Trent has shopped his project all over the world and many countries have showed interest, but he believes San Francisco is the perfect fit. "The people of San Francisco really have an enlightened attitude and are aware that something needs to be done to fix the problems we’ve created," he told us. "It’s a great place to demonstrate to the world that this is a feasible technology."

The OMEGA project still faces political hurdles. Trent recently survived an internal audit. And U.S. Rep. Bart Gordon (D-Tenn.) has been critical of federal spending for biofuel projects.

But the scientist isn’t discouraged. "Actually I’m glad we have been audited," he said. "I’ve been able to get attention and show that not only does our system not use water, it actually produces clean water."

On July 29 the project received approval for an $800,000 grant from the California Energy Commission. According to Trent, the approval for the grant was ready for approval months earlier, but Gov. Arnold Schwarzenegger wanted to put it on hold because of the budget crisis.

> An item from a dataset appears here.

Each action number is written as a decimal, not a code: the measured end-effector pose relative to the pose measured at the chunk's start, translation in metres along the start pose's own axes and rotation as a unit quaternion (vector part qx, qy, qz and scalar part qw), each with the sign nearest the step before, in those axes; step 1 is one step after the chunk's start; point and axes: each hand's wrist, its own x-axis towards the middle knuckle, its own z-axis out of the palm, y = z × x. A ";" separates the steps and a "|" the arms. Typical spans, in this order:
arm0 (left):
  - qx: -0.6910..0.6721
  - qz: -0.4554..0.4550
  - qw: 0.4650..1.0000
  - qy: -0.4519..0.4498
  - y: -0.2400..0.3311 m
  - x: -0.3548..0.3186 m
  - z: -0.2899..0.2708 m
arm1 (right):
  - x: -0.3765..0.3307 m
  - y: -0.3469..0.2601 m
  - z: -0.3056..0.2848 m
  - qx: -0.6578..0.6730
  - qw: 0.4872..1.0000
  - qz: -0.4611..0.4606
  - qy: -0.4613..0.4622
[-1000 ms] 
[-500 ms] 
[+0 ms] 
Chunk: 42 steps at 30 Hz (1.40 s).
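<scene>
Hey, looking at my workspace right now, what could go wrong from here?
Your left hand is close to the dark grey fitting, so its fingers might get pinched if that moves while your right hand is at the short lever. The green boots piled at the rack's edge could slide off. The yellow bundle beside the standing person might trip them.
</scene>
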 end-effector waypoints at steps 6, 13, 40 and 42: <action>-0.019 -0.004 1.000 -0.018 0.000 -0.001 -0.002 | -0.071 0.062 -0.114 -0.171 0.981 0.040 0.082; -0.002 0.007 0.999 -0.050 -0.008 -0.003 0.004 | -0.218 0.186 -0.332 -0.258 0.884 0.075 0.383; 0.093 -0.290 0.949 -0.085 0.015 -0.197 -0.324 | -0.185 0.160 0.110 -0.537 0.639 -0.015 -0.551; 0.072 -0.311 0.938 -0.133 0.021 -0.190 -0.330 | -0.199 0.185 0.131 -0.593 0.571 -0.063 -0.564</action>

The CEC grant is coming just in time. A previous grant, from Google, was due to run out at the end of September. "We’re optimistic that if people see that the CEC has invested, maybe others will want to invest," Trent said. "But we need more than just financial resources — we need brain power as well. The next step is to find engineers to really make this a workable option."

Trent would like to get a working model up and running within the next 18 months and hopes to see a full-scale operation in place in five years.

San Francisco may be the first city to host OMEGA. San Francisco Public Utilities Commission staffers have met with Trent and are cautiously optimistic. "Although it is just at the preliminary stages of discussion, it doesn’t dampen our excitement about the project," said Tyrone Jue, spokesperson for the SFPUC. "We have to know what good we will get out of it and if it is feasible in this area."

Environmentalists caution that it’s far from a perfect solution to the planet’s problems. Sierra Club staffer John Rizzo notes that "biofuels themselves are not a good solution. It’s a good bridge, but they are still burned and create carbons that are bad for the planet." In the short term, however, it sure beats drilling for oil off the California coast.